Varactors do have some temperature coefficient, and they are often coupled
with toroid inductors, which also have some considerable temperature
coefficient. Most of the designs you see out there are for CW rigs in the
ham bands, where temperature stability is extremely important. The maze of
capacitors around the varactor are there to balance the temperature
coefficients. Usually there is a polystyrene capacitor which has a
temperature coefficient opposite to the toroid and varactor, but you can
never get exactly the right value for that, so it is a question of getting
the right combination of positive and negative temperature coefficients AND
the right value of capacitance. For AM in the broadcast band, you can
probably come close enough with one or two capacitors. For a rig with a 200
Hz CW filter at 15 meters, it can be a real bear keeping the frequency to
within the 0.0001% that you need for comfortable operation.
. . .


All toroid inductors aren't equal, and neither are capacitors.
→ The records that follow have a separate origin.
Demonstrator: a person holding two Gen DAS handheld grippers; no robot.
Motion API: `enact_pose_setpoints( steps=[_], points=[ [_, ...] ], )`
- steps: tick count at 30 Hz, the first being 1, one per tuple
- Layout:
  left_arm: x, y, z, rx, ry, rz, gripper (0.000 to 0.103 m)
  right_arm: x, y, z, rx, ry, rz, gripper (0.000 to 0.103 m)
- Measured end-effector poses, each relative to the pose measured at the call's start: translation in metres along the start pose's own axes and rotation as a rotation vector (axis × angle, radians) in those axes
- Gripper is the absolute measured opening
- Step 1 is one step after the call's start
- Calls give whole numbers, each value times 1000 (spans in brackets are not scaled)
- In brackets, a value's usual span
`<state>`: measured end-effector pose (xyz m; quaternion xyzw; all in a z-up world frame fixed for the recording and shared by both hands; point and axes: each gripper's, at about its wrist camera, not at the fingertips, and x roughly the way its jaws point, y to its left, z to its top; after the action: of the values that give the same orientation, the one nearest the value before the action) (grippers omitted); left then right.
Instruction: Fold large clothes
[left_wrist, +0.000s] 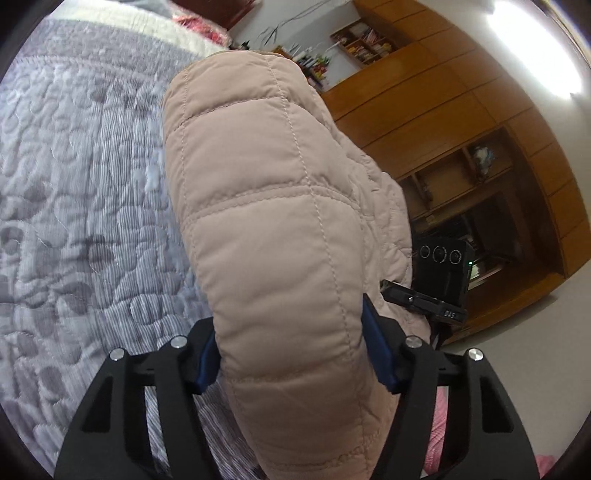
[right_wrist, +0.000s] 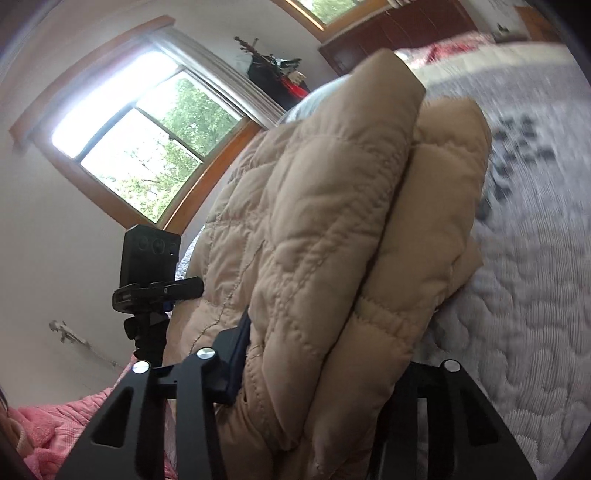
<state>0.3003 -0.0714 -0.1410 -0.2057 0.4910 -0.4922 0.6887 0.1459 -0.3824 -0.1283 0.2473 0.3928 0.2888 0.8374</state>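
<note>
Left wrist view: left gripper (left_wrist: 291, 354) clamps a padded fold of the beige quilted jacket (left_wrist: 280, 221) above the grey quilted bedspread (left_wrist: 81, 192). Right wrist view: right gripper (right_wrist: 325, 373) pinches stacked layers. Judged soft, bulky, light, slippery-shelled; grip thick folded edges

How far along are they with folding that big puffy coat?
Partway. Already done: the beige quilted coat is doubled into thick layers. In hand: the left gripper and the right gripper each clamp a bundle of it, lifted over the grey quilted bed cover. Still left: laying the bundle down flat and letting go, perhaps after another fold.
</note>
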Motion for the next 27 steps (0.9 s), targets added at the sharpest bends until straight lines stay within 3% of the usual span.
enact_pose_setpoints(
  steps=[6, 12, 18, 23, 27],
  points=[
    [-46, -7, 14, 32, -102, 13, 64, 10, 0, 10, -78, -14, 26, 44],
    [-87, 15, 44, -3, -175, 70, 64, 55, 16, 54, -85, 20, 57, 44],
    [-104, 64, 70, -77, -189, 146, 64, 122, -4, 89, -39, 101, 59, 44],
    [-105, 118, 80, -148, -150, 202, 67, 164, -32, 88, 33, 160, 38, 45],
    [-103, 135, 77, -170, -151, 167, 73, 169, -42, 80, 64, 161, 51, 55]
  ],
)
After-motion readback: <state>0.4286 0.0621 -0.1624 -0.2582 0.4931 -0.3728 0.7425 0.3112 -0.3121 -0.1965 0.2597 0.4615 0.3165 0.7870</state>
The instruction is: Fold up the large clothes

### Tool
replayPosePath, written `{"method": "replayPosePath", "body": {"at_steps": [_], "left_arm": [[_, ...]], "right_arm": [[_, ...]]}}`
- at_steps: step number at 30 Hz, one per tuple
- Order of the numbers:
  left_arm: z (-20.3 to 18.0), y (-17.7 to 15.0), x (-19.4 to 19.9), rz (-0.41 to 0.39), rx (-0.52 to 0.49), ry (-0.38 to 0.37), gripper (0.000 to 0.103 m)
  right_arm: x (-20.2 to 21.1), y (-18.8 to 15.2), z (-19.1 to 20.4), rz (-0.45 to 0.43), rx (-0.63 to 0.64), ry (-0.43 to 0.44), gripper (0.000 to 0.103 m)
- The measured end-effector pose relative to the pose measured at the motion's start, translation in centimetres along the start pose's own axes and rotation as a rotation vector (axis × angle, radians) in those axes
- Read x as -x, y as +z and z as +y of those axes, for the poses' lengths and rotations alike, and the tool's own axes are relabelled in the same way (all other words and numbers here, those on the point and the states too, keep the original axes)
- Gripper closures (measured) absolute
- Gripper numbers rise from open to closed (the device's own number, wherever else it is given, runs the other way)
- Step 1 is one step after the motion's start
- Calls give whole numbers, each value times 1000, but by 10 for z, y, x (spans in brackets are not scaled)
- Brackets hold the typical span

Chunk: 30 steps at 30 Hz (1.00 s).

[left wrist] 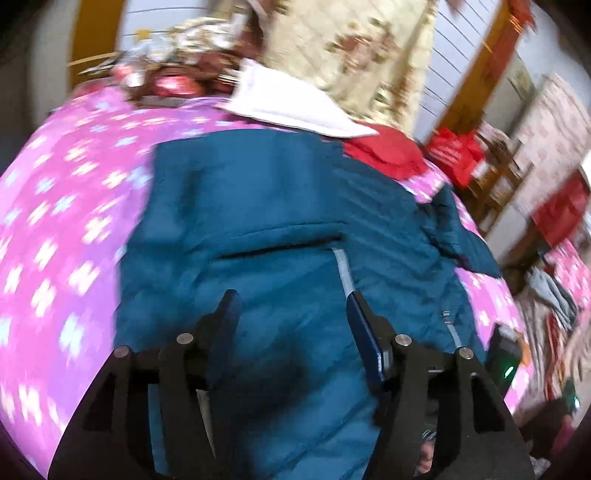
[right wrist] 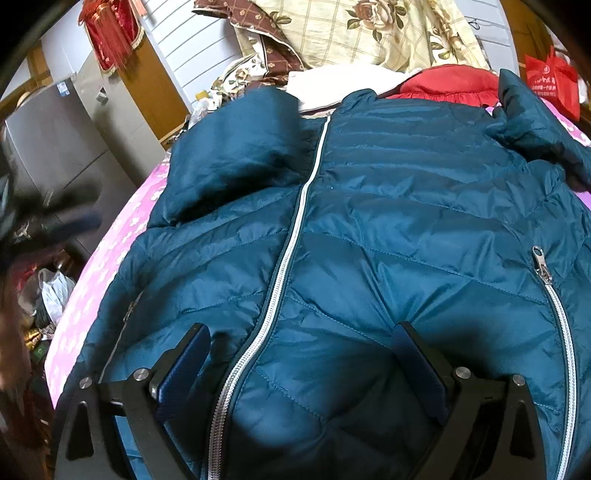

I routinely build VFOs with no temperature compensation which have about
200 Hz total warmup drift on 40 meters. The trick is to use components
which have inherently low temperature coefficients rather than try to
make ones with high coefficients compensate each other. Polystyrene
capacitors have a fairly high temperature coefficient, but it's in the
opposite direction than a typical poor inductor. Sometimes people get
lucky and the combination works ok, but often they don't and it doesn't.

The other thing you have to do is design your oscillator so that its
frequency depends almost solely on the tank components and not the
active device.

I found that good quality NPO ceramic capacitors have the lowest
temperature coefficient of any commonly available parts, and inductors
wound on type 6 powdered iron cores were the best. It's the inductor
which dominates the drift in my VFOs, and that small amount can easily
be compensated if desired by replacing part of the tank C with a
capacitor with controlled temperature coefficient.

I described these techniques (except for compensation) in more detail in
"An Optimized QRP Transceiver", in August 1980 QST.